La pastinaca (Pastinaca sativa) è un tubero raro e sconosciuto ai più: è infatti poco diffusa in Italia, ma molto nota e utilizzata in Inghilterra, dove viene chiamata parsnip, oltre che negli Stati Uniti e in Francia. Si tratta di un ortaggio selvatico, simile alla carota nella forma, ma più grande, di un colore bianco-avorio e dal sapore dolce e molto fresco e intenso. Si narra che fu l'imperatore Tiberio a portare a Roma questa carota selvatica dalla Germania. Fu poi nel medioveo che ebbe la sua massima diffusione, fino all'arrivo della patata, che fece perdere l'interesse verso la pastinaca, fino a farla scomparire dalle tavole degli italiani. Scopriamo allora di più su questa antica radice, e come utilizzarla in cucina.

Carota e pastinaca: quanto sono simili e quali sono le differenze

La pastinaca era quindi diffusa nell'antica Roma, la ritroviamo infatti nel "De re coquinaria", il manuale di cucina più importante dell'epoca. Il suo autore, Apicio, consigliava infatti tre preparazioni a base di pastinaca o carote, che venivano quindi trattate come un'unica radice: fritte da gustare con salsa di vino, condite con sale, olio e aceto, oppure tagliate a pezzi, lessate e insaporite con una salsa di olio e cumino.

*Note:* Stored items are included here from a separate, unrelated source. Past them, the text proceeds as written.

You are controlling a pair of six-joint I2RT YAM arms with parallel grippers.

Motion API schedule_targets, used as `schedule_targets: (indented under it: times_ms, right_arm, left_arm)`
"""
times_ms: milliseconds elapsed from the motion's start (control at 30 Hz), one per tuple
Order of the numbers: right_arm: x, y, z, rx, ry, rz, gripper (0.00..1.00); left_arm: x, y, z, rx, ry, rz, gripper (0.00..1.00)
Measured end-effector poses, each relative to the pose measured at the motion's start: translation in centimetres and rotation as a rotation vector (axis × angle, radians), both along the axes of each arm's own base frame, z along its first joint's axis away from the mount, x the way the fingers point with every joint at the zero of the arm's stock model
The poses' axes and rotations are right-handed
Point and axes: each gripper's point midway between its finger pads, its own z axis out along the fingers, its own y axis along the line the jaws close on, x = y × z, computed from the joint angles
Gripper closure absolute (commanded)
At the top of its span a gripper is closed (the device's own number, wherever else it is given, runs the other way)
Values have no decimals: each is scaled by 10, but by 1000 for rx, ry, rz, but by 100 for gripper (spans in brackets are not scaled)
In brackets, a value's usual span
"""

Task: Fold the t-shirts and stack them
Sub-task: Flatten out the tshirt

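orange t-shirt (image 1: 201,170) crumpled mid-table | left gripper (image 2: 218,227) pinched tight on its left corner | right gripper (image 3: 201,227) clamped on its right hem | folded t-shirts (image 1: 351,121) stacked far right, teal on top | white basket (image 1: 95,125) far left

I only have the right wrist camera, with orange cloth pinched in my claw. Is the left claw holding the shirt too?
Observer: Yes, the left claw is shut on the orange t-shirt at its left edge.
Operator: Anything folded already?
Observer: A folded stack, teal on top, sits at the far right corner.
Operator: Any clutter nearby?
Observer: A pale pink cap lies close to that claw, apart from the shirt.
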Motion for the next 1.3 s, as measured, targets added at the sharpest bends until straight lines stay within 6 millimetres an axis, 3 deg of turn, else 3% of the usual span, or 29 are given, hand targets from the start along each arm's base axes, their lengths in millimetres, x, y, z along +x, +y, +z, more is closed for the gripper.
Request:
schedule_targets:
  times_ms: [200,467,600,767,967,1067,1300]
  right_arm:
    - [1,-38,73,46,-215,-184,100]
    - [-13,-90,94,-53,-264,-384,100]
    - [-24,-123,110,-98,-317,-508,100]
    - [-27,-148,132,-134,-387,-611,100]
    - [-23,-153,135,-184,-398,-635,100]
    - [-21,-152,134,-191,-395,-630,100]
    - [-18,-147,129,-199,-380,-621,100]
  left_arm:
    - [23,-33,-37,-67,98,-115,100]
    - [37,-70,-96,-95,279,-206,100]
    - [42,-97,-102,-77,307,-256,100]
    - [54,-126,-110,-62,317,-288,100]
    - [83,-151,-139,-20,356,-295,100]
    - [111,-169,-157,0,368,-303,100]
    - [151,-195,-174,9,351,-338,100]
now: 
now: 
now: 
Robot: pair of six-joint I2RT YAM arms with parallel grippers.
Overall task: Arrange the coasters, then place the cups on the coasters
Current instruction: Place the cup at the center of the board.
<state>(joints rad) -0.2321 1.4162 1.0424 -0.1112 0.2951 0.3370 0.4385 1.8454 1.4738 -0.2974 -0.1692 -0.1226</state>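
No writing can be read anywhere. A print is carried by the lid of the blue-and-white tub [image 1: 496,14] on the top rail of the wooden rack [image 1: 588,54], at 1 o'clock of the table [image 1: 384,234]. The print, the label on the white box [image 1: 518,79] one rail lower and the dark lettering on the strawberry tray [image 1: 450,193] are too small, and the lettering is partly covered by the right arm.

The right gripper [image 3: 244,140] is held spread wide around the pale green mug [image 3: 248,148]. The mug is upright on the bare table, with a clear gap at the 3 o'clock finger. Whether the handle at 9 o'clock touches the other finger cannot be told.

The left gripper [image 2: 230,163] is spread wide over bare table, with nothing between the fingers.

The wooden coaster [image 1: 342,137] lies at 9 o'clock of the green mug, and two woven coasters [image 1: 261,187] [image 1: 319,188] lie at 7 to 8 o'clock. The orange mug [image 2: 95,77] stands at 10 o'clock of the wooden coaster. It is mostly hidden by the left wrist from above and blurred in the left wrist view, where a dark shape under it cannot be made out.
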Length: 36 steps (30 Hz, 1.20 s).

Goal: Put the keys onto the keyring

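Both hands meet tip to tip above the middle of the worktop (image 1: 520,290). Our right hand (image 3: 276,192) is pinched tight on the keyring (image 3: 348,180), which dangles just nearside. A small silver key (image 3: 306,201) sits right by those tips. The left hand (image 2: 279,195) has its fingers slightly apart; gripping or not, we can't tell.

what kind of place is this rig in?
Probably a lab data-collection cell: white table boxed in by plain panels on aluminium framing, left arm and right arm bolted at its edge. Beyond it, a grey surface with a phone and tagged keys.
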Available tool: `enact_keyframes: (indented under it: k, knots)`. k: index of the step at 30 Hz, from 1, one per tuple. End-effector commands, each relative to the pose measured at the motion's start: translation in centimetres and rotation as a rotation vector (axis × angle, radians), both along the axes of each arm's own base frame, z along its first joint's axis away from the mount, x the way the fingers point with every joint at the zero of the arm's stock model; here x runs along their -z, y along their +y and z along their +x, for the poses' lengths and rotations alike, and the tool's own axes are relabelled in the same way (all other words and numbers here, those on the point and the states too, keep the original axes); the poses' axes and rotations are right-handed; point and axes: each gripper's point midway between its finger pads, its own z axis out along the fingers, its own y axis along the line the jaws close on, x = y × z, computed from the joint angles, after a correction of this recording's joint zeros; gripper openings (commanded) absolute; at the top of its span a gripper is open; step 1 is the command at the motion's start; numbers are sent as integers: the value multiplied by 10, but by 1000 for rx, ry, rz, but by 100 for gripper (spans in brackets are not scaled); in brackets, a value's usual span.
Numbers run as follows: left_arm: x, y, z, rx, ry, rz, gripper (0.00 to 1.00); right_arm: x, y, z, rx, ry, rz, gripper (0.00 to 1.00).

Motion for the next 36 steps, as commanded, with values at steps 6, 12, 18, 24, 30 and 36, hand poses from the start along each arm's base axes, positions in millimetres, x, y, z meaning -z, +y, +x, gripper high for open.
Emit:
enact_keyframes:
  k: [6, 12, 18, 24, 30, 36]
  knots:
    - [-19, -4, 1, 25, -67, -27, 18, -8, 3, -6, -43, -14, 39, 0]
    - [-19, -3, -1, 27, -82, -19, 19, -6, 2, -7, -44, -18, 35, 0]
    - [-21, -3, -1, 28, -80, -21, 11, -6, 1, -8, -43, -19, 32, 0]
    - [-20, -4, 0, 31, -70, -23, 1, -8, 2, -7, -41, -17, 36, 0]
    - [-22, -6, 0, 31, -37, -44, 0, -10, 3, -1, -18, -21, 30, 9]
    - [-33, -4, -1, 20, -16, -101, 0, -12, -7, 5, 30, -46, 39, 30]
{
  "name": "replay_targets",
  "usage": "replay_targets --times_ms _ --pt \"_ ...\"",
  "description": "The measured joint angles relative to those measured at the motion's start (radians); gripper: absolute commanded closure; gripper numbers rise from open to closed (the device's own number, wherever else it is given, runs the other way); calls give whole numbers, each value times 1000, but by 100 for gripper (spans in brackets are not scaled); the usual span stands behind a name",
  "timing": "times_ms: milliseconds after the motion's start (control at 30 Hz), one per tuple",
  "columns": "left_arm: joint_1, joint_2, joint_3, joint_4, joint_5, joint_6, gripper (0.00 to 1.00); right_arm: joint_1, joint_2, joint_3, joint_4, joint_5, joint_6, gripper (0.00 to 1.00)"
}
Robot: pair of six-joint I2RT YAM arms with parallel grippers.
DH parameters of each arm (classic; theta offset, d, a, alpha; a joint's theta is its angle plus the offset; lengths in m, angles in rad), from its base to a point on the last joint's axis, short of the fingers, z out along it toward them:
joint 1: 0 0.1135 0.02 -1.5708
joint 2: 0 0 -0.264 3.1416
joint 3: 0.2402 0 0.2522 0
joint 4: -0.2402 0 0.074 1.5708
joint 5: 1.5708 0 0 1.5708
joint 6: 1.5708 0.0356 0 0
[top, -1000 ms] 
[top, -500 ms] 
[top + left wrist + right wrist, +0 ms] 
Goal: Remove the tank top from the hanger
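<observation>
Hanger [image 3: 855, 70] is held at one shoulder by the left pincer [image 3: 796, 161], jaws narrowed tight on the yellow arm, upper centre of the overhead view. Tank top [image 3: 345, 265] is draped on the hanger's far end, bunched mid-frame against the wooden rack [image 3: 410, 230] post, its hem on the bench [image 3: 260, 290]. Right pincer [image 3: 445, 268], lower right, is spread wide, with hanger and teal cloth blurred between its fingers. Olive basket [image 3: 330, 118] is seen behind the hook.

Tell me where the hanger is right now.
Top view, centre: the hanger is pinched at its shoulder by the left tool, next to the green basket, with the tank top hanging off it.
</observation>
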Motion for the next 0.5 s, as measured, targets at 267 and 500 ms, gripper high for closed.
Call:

In effetti, quindi, carota e pastinaca sono considerate un po' come delle cugine diverse. Anche la lingua non ci aiuta a differenziarle: in alcune parti del sud Italia, si utilizza infatti il termine "pastenaca, o in declinazioni simili, per definire la carota. La più famosa è la pastenaca di Sant'Ippazio, in Salento, dal colore che va dal giallo al viola scuro.

Le differenze tra carota e pastinaca si notano anche dal punto di vista nutrizionale: la pastinaca ha un alto contenuto proteico, inoltre contiene più zuccheri e ha un più alto valore calorico, rispetto alla carota. Come la carota contiene però vitamina C e vitamine del gruppo B, oltre a preziosi antiossidanti e sali minerali come fosforo, calcio, ferro e potassio.

Come consumare la pastinaca in cucina

La pastinaca non può essere mangiata cruda, in quanto le radici sono troppo dure e legnose, ma può essere utilizzata in cucina in tanti modi differenti. La prima cosa da fare è eliminare la buccia, troppo coriacea. La cottura deve poi essere lenta e prolungata: potete lessarla e poi frullarla per realizzare una deliziosa zuppa o vellutata da condire con olio extravergine d'oliva e prezzemolo. La pastinaca è ottima anche cotta al forno: vi basterà tagliarla come le patate e condirla con olio, rosmarino e sale. Oppure potete preparare la pastinaca fritta, realizzando delle squisite chips: affettatela con la mandolina e friggetela in abbondante olio caldo. Per realizzare la pastinca arrostita, invece, tagliatela a fettine, cospargetele con olio e sale e cuocete in forno, in modalità grill, per circa un quarto d'ora. Potete utilizzare la pastinaca cotta anche all'interno dell'insalata pantesca, realizzata con ingredienti crudi e cotti insieme. La pastinaca può essere utilizzata anche in aggiunta a diverse preparazioni, rimuovendo le parti solide a fine cottura: conferirà così un sapore più delicato alla pietanza. Inoltre, l'amido rilasciato da questo tubero, ha la funzione di addensare i liquidi di cottura.

Pastinaca: dove trovarla

Trovare la pastinaca in Italia può essere difficile: mentre la carota cresce spontanea, infatti, per la sua cugina bianca non è così, in quanto è quasi completamente scomparsa dal nostro Paese. È possibile trovarla in supermercati ben forniti, ma, trattandosi principalmente di un prodotto di importazione, il suo costo potrebbe risultare molto elevato: circa 6,00 euro al Kg. Negli ultimi anni è stata reintrodotta in Veneto, a Vicenza, dove viene coltivata. Trovare la pastinaca quindi, anche se difficile, non è impossibile: se non volete pagarla molto, cercate quella di origine italiana.